• Exercise goal
Could you write out the lines below exactly, beginning with the first and finishing with the one that contains "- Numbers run"?

——————

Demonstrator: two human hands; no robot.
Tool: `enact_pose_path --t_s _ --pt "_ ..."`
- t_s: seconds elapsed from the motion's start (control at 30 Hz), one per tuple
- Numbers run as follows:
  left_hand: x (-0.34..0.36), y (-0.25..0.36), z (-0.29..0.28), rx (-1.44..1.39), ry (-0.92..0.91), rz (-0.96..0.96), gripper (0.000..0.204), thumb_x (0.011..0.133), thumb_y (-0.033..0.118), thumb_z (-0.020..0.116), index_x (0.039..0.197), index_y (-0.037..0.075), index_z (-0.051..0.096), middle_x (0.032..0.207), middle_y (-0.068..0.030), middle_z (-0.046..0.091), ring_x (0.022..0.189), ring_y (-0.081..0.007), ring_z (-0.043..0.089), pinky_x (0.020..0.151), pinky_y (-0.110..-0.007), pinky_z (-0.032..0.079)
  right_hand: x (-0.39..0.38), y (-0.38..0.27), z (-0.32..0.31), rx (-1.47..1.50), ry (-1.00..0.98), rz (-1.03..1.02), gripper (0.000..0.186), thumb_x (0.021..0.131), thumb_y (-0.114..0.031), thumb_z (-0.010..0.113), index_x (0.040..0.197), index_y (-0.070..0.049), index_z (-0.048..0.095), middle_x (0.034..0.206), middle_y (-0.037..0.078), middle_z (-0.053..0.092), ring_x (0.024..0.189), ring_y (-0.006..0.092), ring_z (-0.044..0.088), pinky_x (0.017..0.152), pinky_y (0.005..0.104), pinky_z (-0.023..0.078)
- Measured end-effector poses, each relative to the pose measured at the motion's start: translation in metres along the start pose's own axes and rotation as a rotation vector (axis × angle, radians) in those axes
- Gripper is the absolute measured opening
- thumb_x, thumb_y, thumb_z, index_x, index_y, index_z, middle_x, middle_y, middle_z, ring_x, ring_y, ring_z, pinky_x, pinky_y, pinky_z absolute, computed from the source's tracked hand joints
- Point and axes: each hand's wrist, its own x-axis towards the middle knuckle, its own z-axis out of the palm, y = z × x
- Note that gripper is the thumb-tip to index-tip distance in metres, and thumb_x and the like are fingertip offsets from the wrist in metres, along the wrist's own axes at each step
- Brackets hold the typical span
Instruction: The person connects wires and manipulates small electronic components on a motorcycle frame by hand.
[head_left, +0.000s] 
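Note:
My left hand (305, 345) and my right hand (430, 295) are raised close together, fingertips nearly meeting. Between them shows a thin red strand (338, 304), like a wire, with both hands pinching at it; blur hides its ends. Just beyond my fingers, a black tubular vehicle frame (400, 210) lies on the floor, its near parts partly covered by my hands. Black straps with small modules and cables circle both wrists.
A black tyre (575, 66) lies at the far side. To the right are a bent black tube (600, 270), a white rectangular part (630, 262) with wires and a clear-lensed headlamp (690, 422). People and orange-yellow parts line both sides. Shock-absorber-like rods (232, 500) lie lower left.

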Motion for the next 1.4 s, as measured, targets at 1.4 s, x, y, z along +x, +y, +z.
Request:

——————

• Task result
Demonstrator: two human hands; no robot.
Tool: `enact_pose_path --t_s _ --pt "_ ..."`
- t_s: seconds elapsed from the motion's start (control at 30 Hz), one per tuple
- Numbers run as follows:

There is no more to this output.